16 Purpose, Scope, and Limits
This chapter orients you to what the framework is for and where it stops. Most useful when setting scope with yourself or others.
Purpose. Provide a DSM-compatible clinical reasoning companion for assessment, formulation, and documentation. Use patient-near phenomenology and dimensional ratings to reduce diagnostic noise.
16.1 Scope
- In: presenting experiences, domains, prototypes, specifiers, life-stage adaptations, rule-out compendium, measurement prompts, documentation templates.
- Out: treatment guidelines, legal standards, billing policy, or definitive etiologic models.
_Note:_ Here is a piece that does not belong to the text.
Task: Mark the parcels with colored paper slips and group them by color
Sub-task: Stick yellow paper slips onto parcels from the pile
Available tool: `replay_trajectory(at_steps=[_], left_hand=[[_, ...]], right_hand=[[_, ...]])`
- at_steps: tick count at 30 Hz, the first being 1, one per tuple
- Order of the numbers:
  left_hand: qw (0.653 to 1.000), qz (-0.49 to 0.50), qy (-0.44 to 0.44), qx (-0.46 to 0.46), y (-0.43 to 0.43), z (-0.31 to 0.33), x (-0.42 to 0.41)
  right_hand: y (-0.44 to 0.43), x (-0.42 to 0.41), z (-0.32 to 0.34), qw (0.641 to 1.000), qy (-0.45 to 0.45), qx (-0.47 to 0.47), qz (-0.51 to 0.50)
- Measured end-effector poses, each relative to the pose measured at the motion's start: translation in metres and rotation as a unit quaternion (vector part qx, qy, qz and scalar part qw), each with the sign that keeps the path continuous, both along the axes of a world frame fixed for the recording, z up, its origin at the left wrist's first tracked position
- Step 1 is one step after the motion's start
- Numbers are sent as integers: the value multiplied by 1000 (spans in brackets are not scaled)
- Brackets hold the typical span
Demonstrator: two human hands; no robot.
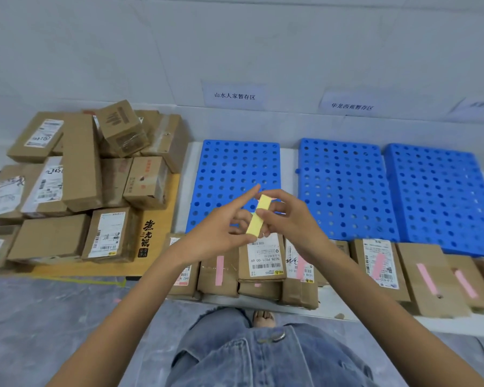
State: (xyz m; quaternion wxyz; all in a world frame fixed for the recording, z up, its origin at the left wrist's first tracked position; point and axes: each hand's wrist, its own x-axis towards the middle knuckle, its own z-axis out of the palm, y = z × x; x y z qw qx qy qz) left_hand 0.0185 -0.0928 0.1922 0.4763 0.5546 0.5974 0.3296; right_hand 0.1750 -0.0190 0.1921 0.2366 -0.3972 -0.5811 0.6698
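Yellow slip (259, 215) was held in the air at mid-frame, tilted, over the near edge of the leftmost blue pallet (239, 174). Its upper half was pinched by the right hand (288, 219), thumb on the front, fingers behind. Its lower end was gripped by the left hand (221, 230) between the thumb and curled fingers, with the index finger stuck out straight past the slip's top.

Just under the hands a labelled parcel (263, 259) was seen, white shipping label up, stacked on another box. It sat in a row of parcels (425, 277) laid along the near side of the pallets. Pink slips (220, 270) were stuck on several of them, one per box, some straight and some slanted.

Two more blue perforated pallets (344, 188) were laid to the right, side by side against the wall. Paper signs (234, 95) with printed characters were fixed to the wall above them.

At left a loose pile of brown boxes (78, 177) was heaped on a flat cardboard sheet (157, 236) printed with black characters. The floor (39, 317) was covered in grey sheeting. Jeans (263, 356) and bare toes were seen at the bottom edge.
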Motion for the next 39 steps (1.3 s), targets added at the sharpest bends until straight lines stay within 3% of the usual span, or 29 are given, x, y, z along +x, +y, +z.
replay_trajectory(at_steps=[3,8,12,19,20,22,24,26,29,39], left_hand=[[991,110,-68,20,-8,22,10],[930,291,-218,61,-20,41,26],[924,275,-266,11,-26,46,37],[924,297,-241,7,-29,49,46],[924,299,-240,8,-30,48,47],[921,308,-236,12,-30,47,49],[921,316,-227,17,-29,46,50],[923,315,-222,20,-27,46,50],[924,312,-219,30,-24,47,51],[945,297,-96,98,-22,44,49]], right_hand=[[2,15,19,999,41,-25,-14],[-6,32,36,996,74,-42,-35],[-14,35,43,989,109,-80,-67],[-22,35,45,992,91,-53,-65],[-23,34,45,995,70,-18,-68],[-24,35,41,980,-32,182,-75],[-28,33,37,913,-112,386,-70],[-30,29,34,871,-127,470,-70],[-30,21,33,848,-129,506,-88],[-24,13,39,879,-127,456,-46]])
Intended Audience. Clinicians in psychiatry, psychology, primary care, and integrated care; Trainees and supervisors who need a consistent documentation and teaching frame; Systems focused on quality, measurement-based care, and continuity.
Compatibility and Outputs. Compatible with DSM and ICD codes; codes are outputs, not the entry point; Outputs: domain ratings, prototype tags, specifiers, formulation summary, risk and trajectory notes, and a documentation snippet.
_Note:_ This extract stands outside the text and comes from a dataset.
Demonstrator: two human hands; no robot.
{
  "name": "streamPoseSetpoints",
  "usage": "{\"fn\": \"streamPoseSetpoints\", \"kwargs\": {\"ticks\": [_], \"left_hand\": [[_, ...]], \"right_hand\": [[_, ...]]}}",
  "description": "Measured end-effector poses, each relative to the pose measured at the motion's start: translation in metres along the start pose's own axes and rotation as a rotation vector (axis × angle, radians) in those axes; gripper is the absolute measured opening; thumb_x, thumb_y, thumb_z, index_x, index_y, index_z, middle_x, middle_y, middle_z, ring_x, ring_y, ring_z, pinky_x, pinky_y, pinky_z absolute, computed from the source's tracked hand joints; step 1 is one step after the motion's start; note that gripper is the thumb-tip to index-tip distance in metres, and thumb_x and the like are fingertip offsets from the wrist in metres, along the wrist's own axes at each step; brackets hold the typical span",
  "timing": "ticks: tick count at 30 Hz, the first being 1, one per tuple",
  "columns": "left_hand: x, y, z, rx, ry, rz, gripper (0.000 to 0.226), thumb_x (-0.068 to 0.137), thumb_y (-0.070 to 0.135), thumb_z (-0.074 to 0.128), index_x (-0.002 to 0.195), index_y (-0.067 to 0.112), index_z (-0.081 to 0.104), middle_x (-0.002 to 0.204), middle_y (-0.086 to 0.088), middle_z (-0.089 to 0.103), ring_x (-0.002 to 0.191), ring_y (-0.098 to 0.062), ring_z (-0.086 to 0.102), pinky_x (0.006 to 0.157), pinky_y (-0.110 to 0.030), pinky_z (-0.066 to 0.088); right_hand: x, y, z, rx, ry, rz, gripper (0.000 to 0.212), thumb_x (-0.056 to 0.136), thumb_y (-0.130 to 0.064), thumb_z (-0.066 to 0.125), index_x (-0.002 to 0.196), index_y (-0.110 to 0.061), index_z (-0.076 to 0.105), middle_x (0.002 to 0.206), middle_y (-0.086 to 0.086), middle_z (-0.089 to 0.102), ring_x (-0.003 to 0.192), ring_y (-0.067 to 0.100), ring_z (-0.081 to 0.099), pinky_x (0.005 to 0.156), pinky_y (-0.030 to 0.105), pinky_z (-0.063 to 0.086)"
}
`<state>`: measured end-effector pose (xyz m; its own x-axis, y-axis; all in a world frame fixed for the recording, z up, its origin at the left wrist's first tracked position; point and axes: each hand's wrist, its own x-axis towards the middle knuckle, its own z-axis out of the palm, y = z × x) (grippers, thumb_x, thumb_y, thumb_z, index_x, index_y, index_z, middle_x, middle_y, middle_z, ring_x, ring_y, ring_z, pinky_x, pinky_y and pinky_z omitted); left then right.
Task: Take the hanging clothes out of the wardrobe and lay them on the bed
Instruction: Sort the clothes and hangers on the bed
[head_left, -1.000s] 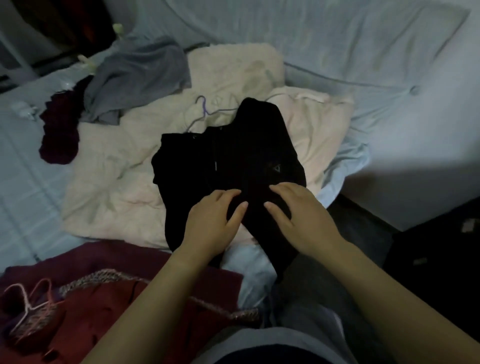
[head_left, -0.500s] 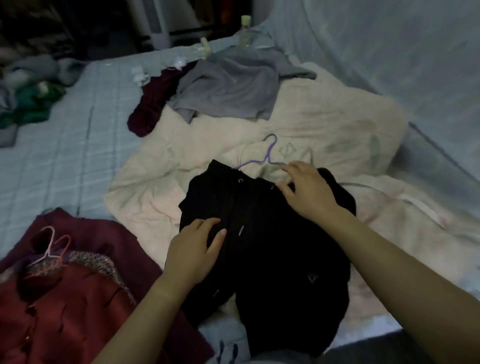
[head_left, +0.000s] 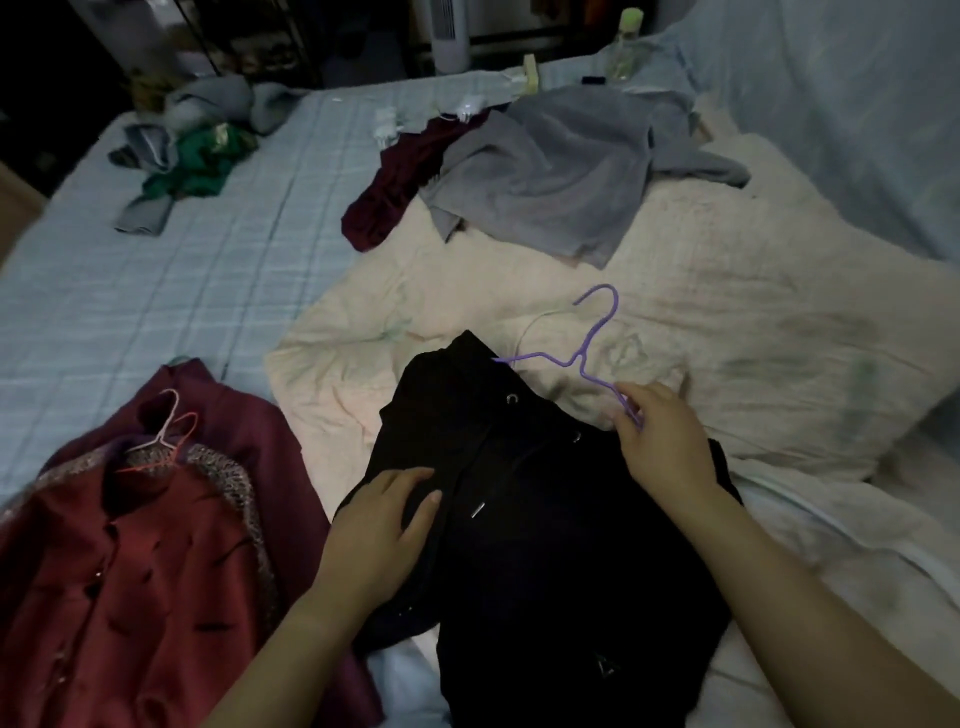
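Note:
A black hooded garment (head_left: 545, 530) lies on the cream blanket (head_left: 727, 338) spread over the bed (head_left: 156, 291). A purple hanger (head_left: 587, 353) sticks out of its neck onto the blanket. My right hand (head_left: 660, 441) pinches the right arm of that hanger at the garment's shoulder. Flat on the garment's left side rests my left hand (head_left: 379, 525), fingers together and pressing the cloth. To the left, a dark red shirt (head_left: 130, 561) lies on pink hangers (head_left: 166, 436).
A grey top (head_left: 561, 176) and a maroon garment (head_left: 395, 192) lie further up the bed. Green and grey clothes (head_left: 187, 161) are heaped at the far left. A bottle (head_left: 623, 47) stands at the far edge. A pale curtain (head_left: 831, 114) hangs on the right.
My right hand moved up from the garment's hem to its shoulder and took hold of the purple hanger. My left hand slid to the garment's left side. The view swung left over the bed.

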<state>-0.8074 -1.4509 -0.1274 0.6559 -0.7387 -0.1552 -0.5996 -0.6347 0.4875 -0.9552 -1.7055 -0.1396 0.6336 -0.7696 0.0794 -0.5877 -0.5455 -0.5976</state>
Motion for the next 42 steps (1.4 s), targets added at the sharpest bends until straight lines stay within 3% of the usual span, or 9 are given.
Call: {"fn": "streamPoseSetpoints", "kwargs": {"ticks": [4,8,12,19,23,30,35,39,42], "left_hand": [[0.013,0.01,-0.021,0.023,0.121,0.056,0.057,0.085,0.057,0.032,0.124,0.023,0.056,0.122,0.005,0.056,0.111,-0.014,0.053,0.093,-0.027,0.042],[0.026,0.026,-0.052,0.05,0.302,0.13,0.055,0.087,0.052,0.037,0.13,0.02,0.052,0.132,-0.001,0.05,0.123,-0.018,0.045,0.101,-0.028,0.034],[0.025,0.031,-0.084,0.167,0.442,0.212,0.052,0.089,0.046,0.041,0.132,0.018,0.05,0.138,-0.008,0.046,0.129,-0.026,0.04,0.107,-0.039,0.033],[-0.043,0.007,-0.146,0.197,0.597,0.288,0.037,0.09,0.042,0.044,0.087,0.013,0.068,0.079,0.0,0.055,0.075,-0.024,0.055,0.067,-0.044,0.046],[-0.129,-0.009,-0.168,0.068,0.737,0.228,0.032,0.086,0.039,0.049,0.09,0.018,0.072,0.077,0.011,0.054,0.072,-0.006,0.053,0.064,-0.028,0.043],[-0.309,-0.066,-0.212,0.038,1.03,-0.02,0.026,0.086,0.034,0.055,0.092,0.016,0.073,0.078,0.004,0.058,0.071,-0.011,0.057,0.066,-0.033,0.045],[-0.428,-0.103,-0.23,-0.038,1.253,-0.25,0.01,0.084,0.012,0.066,0.09,0.014,0.073,0.08,0.002,0.062,0.078,-0.004,0.056,0.07,-0.011,0.04],[-0.472,-0.131,-0.212,-0.108,1.225,-0.349,0.01,0.083,0.006,0.067,0.087,0.014,0.072,0.08,0.006,0.063,0.079,0.006,0.054,0.071,-0.003,0.035],[-0.476,-0.146,-0.186,-0.16,1.137,-0.325,0.008,0.082,0.008,0.069,0.085,0.015,0.071,0.078,0.016,0.058,0.079,0.012,0.053,0.071,-0.002,0.034]], "right_hand": [[-0.007,-0.015,-0.023,0.145,0.14,-0.178,0.019,0.087,-0.011,0.065,0.106,-0.01,0.07,0.084,0.004,0.062,0.067,0.013,0.052,0.066,0.031,0.048],[-0.016,-0.036,-0.045,0.23,0.183,-0.377,0.022,0.085,-0.011,0.063,0.105,-0.011,0.071,0.084,-0.003,0.063,0.072,-0.002,0.049,0.07,0.007,0.04],[-0.029,-0.066,-0.064,0.335,0.191,-0.561,0.021,0.083,-0.007,0.064,0.103,-0.007,0.071,0.084,-0.004,0.062,0.076,0.0,0.055,0.072,0.006,0.039],[-0.058,-0.12,-0.079,0.469,0.168,-0.748,0.018,0.082,-0.006,0.065,0.099,-0.005,0.072,0.082,0.0,0.063,0.072,0.001,0.055,0.067,0.011,0.042],[-0.084,-0.165,-0.07,0.545,0.083,-0.846,0.017,0.083,-0.008,0.066,0.098,-0.008,0.072,0.081,0.001,0.064,0.069,0.005,0.057,0.064,0.018,0.045],[-0.172,-0.305,-0.048,0.614,0.008,-1.173,0.018,0.084,-0.007,0.067,0.1,-0.008,0.072,0.081,0.006,0.064,0.068,0.012,0.058,0.063,0.024,0.047],[-0.247,-0.418,-0.045,0.586,-0.036,-1.451,0.019,0.086,-0.012,0.067,0.105,-0.011,0.071,0.082,0.004,0.063,0.067,0.017,0.058,0.059,0.032,0.048],[-0.288,-0.451,-0.03,0.469,-0.137,-1.52,0.019,0.085,-0.015,0.067,0.104,-0.015,0.072,0.083,0.0,0.064,0.069,0.013,0.06,0.06,0.032,0.05],[-0.3,-0.424,-0.017,0.449,-0.227,-1.442,0.018,0.084,-0.016,0.067,0.102,-0.015,0.073,0.081,-0.007,0.062,0.069,0.001,0.055,0.063,0.018,0.046]]}}
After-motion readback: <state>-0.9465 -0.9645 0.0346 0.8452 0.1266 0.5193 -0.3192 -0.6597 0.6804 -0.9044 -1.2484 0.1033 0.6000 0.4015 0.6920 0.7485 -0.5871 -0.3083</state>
- Not a replacement for DSM or ICD.
- Not a substitute for clinical judgment, local policy, or legal requirements.
- Not a treatment manual or prescribing guide.
- Not a definitive model of cause or mechanism.
16.2 Safety and Ethics Commitments
- Record uncertainty and competing explanations when present.
- Prefer least-harmful labeling and avoid stigmatizing language.
- Center context, development, and culture in formulation.